# Some nice group shots, loads of bhp



## TTej (Sep 10, 2003)

As Sunday was quite nice thought we would go for a bit of a drive, anyway as al the cars were clean it didn't take too long for the idea to take some pictures. Now I'm nowhere as good as others on here so excuse the poor pictures, but thought you may like to have a look.

Cheers




























and my favourite.8)


----------



## S10TYG (Mar 7, 2007)

Nice pics TTej, where have you been? Thought u had an R8 for abit as well?


----------



## YELLOW_TT (Feb 25, 2004)

Very nice shots mate which car is yours :wink:


----------



## DeanTT (Sep 11, 2006)

Tej, we still need to arrange a shoot, with whatever car you're in now 8)


----------



## Adam RRS (May 25, 2006)

OMG! Lovin all those cars... apart from the R8, that Cayenne is really standing out!
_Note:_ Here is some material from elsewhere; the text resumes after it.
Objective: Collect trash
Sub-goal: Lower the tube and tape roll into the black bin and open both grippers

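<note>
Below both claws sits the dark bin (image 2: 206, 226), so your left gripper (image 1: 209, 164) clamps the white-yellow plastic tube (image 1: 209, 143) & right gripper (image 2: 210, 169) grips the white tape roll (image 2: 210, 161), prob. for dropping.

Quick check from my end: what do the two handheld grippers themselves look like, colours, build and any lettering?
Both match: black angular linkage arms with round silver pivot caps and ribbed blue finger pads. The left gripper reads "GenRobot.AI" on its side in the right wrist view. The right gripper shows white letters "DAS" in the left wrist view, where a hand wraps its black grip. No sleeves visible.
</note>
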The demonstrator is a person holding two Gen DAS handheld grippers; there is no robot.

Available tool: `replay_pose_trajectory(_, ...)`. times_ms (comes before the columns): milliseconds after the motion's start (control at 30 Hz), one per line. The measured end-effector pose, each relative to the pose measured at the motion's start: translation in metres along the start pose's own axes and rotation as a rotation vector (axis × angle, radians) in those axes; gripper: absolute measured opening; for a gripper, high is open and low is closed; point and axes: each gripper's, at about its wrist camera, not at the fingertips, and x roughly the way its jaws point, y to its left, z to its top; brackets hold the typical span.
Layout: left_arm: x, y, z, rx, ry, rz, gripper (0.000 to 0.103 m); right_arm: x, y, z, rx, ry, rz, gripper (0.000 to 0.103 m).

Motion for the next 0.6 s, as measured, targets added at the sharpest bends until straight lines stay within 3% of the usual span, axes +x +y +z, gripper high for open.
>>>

I'm becoming a lover of that car...! (maybe coz its what I drive in the week...?) BMW on the M6 rims is looking pretty phat too!


----------



## TTej (Sep 10, 2003)

Hey scotty ive been working hard and been off line for a while.

Andy mine is in the second pic the white transit at the back of the alley.

Dean definitely have to meet for a shoot. i juts looked at the pictures you took of the bikes and OMG they are stunning, why do mine always look crap. Actually I don't know if i want to meet you, cause after that ill probably never take another picture again. I definitely need a tripod though.

Adam that Cayenne is a TechArt Magnum, its such a beast. We all swapped cars and i took that through some country lanes. Its unbelievable something the size of a house is so fast, he's actually selling that now. i think black 22" TechArt wheels would suit you! :wink:


----------



## Adam RRS (May 25, 2006)

haha.... i think so too.... but i can just about get insured on the Cayenne S at the moment... so i'll stick to that!

a man can dream tho, right?


----------



## DeanTT (Sep 11, 2006)

TTej said:


> Dean definitely have to meet for a shoot. i juts looked at the pictures you took of the bikes and OMG they are stunning, why do mine always look crap. Actually I don't know if i want to meet you, cause after that ill probably never take another picture again. I definitely need a tripod though.


haha, cheers!

Just let us know when suits you and we'll try and get something sorted!


----------



## Rebel (Feb 12, 2005)

Nice pic's from the white R8. 
Pitty that some people parced those ugly older car's so close to the R8. 
It disturbes the beautiful lines from the R8 :wink:


----------



## NaughTTy (Jul 9, 2003)

Glad you stopped teasing and posted these Tej  8)

Nice line up...now I'm getting the number 1769 from somewhere...can't think why :roll: :wink: :lol:


----------



## Adam RRS (May 25, 2006)

NaughTTy said:


> Glad you stopped teasing and posted these Tej  8)
> 
> Nice line up...now I'm getting the number 1769 from somewhere...can't think why :roll: :wink: :lol:


"must be 5 mates racing"

lol - u slag Tej


----------



## YELLOW_TT (Feb 25, 2004)

TTej said:


> Andy mine is in the second pic the white transit at the back of the alley.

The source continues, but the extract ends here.